You say this and I'll do that and the script unfolds as it is played. I can remember feeling a passionate joy in that sort of play as a child. We could be princesses or soldiers or Tarzan and Jane or runaway children or stranded cowgirls in a snowstorm or anyone in the entire world and as such, we were free to act as we wanted, a continuing story of pretend and it never got old for me.
So watching the boys play like that was good for my heart and good for my soul.
Just as I was about to make Levon a requested peanut butter and honey and raisin sandwich with the crusts cut off, Daddy said it was time to go home and so they both got a banana and some juice.
Their visit was definitely the high point of my day.
I finally gave up and took the piece of fabric that has the letters of Maggie's name on it off of the backing which would not stop puckering up no matter how careful I was with it and that probably took forty-five minutes with the seam ripper, carefully taking out one stitch at a time. But it's so much easier now to embroider around the letters and I can even use an embroidery hoop which- oh gosh! who knew! makes for much more controlled and tidy stitches. Not that all of the stitches are tidy but more of them are. And when all of the embroidery is done I can resew the whole panel together and sew that onto the quilt. I've been making these things for over forty years. You'd think I would have figured it out by now but no. Not really.

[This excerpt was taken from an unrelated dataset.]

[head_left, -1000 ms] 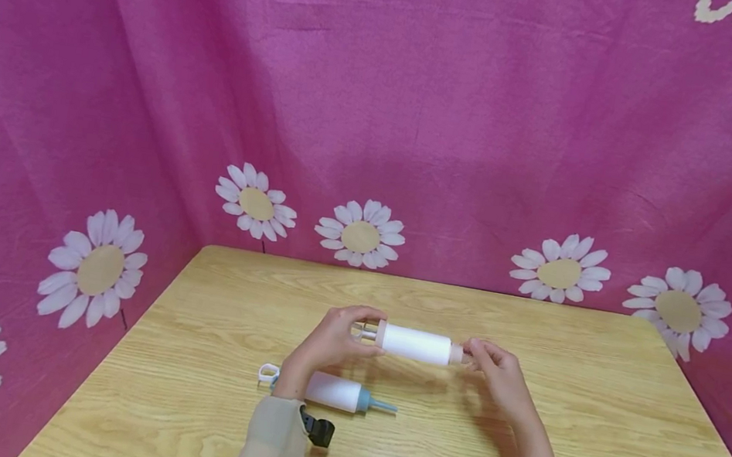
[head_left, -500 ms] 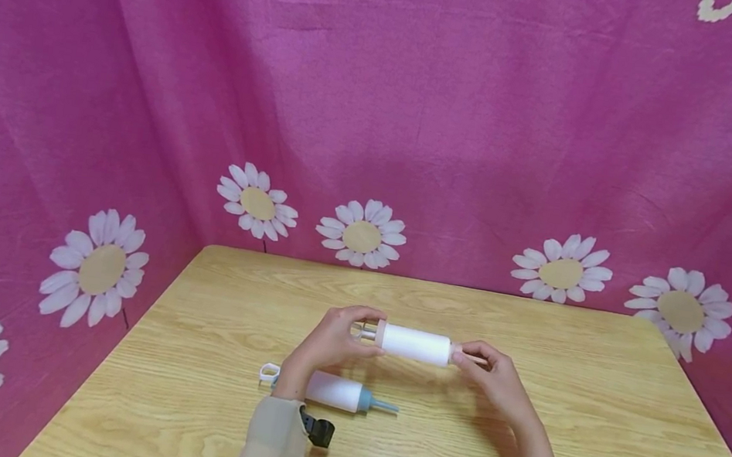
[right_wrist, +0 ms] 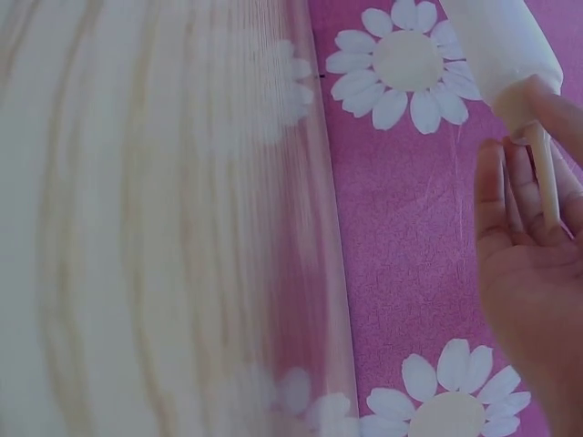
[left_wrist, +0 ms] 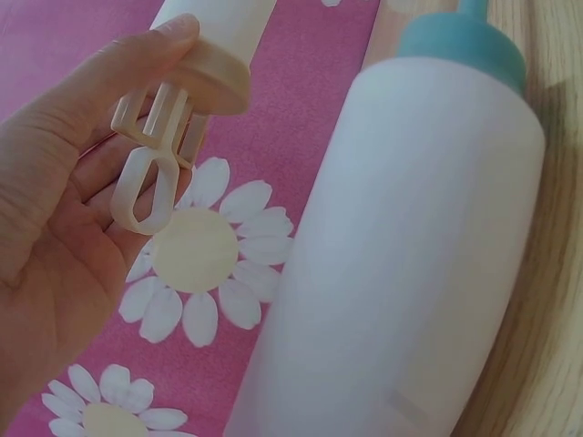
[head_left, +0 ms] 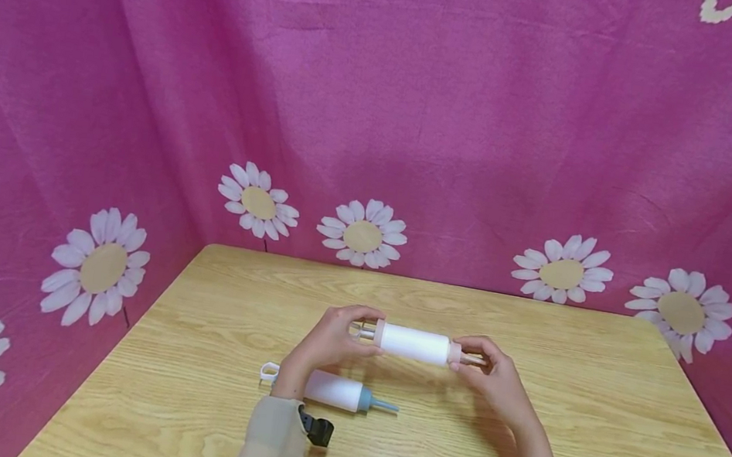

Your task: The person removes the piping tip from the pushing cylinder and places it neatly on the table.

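Note:
A white bottle with peach end collars (head_left: 415, 344) is held level above the table between both hands. My left hand (head_left: 336, 338) grips its left collar, thumb and fingers on opposite sides. From that end stick out cream prongs and a loop (left_wrist: 146, 193), which show inside the left palm. My right hand (head_left: 493, 371) pinches the right collar, with the thin nozzle (right_wrist: 545, 173) running back between thumb and fingers. Nearer to me, a second white bottle with a teal cap (head_left: 334, 391) lies on the table, partly hidden by the left wrist; its teal nozzle points right.
The wood-grain table (head_left: 627, 421) reaches back to a magenta cloth (head_left: 479, 119) printed with white daisies, which also hangs at both sides. A white loop (head_left: 269, 373) on the teal-capped bottle pokes out left of my left wrist.
My right fingers have slid left from the nozzle onto the bottle's right collar, uncovering the nozzle behind them. My left hand and the teal-capped bottle stay in place.

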`<state>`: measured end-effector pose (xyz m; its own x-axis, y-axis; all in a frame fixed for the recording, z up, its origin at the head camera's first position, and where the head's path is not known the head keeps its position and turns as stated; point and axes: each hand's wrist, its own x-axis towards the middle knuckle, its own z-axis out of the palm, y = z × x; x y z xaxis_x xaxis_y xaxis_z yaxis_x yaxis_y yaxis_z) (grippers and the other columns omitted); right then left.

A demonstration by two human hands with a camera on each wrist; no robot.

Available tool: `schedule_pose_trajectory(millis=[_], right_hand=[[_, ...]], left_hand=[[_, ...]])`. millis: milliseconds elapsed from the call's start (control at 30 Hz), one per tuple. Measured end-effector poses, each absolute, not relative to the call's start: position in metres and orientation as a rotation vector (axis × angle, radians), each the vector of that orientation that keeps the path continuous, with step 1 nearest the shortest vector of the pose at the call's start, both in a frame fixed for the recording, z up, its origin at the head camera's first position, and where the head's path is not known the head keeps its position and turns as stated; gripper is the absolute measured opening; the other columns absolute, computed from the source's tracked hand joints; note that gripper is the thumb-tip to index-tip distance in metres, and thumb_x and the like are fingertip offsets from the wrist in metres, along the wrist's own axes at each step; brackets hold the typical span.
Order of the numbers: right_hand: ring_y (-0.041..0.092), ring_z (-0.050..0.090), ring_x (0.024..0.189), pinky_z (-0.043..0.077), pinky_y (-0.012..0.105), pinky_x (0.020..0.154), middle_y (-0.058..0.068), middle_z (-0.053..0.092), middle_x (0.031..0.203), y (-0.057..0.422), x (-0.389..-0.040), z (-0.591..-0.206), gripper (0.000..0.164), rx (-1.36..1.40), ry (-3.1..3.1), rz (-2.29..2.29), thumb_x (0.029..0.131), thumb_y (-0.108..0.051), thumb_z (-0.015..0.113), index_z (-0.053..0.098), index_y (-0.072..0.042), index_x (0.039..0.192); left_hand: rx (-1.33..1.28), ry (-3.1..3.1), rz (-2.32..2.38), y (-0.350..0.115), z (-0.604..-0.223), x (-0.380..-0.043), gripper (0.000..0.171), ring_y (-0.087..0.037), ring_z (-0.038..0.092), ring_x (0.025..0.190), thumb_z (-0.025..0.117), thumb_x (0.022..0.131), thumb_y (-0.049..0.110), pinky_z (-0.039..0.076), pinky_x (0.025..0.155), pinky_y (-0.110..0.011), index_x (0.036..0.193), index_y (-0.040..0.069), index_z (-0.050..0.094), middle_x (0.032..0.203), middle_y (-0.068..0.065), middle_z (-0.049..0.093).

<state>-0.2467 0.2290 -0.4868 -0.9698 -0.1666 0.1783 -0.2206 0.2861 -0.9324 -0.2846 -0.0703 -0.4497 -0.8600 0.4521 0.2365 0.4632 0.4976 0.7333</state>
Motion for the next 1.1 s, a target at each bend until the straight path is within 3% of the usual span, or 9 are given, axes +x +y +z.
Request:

While I picked stitches I listened to a podcast, sitting at the table on the back porch where the sun was shining brighter than any lamp in the house could have. It was a cheerful thing to see the sun again after so many days in a row of it hiding behind clouds as gray and dense as a thousand years of spider webs covering a window.
And when I began embroidering again I watched a movie on Netflix that I thought was going to probably be horrible but the trailer had such a sparky, funny thing going on with excellent writing and a terrific bit of acting that I thought- eh, what the fuck? I'll give it a shot.
And it was surprisingly delightful! It's called "Friendsgiving" and is on Netflix. Such movies are always formulaic, of course, and this one had elements of all of those but it popped out some definitely different storylines. So I enjoyed that. A few days ago I watched another Rom-Com-ish movie, "People We Hate At The Wedding" and I was vastly disappointed in that. The performances were okay but it was...meh.
Sometimes all's-well-that-ends-well just is not good enough.
Know what I mean?
And that's that. I've done laundry, made a loaf of bread, cleaned a toilet and a sink, picked some greens, and figured out a quilt problem. So the day hasn't been a total waste, I guess.
Onward and upward! Time to heat up the soup!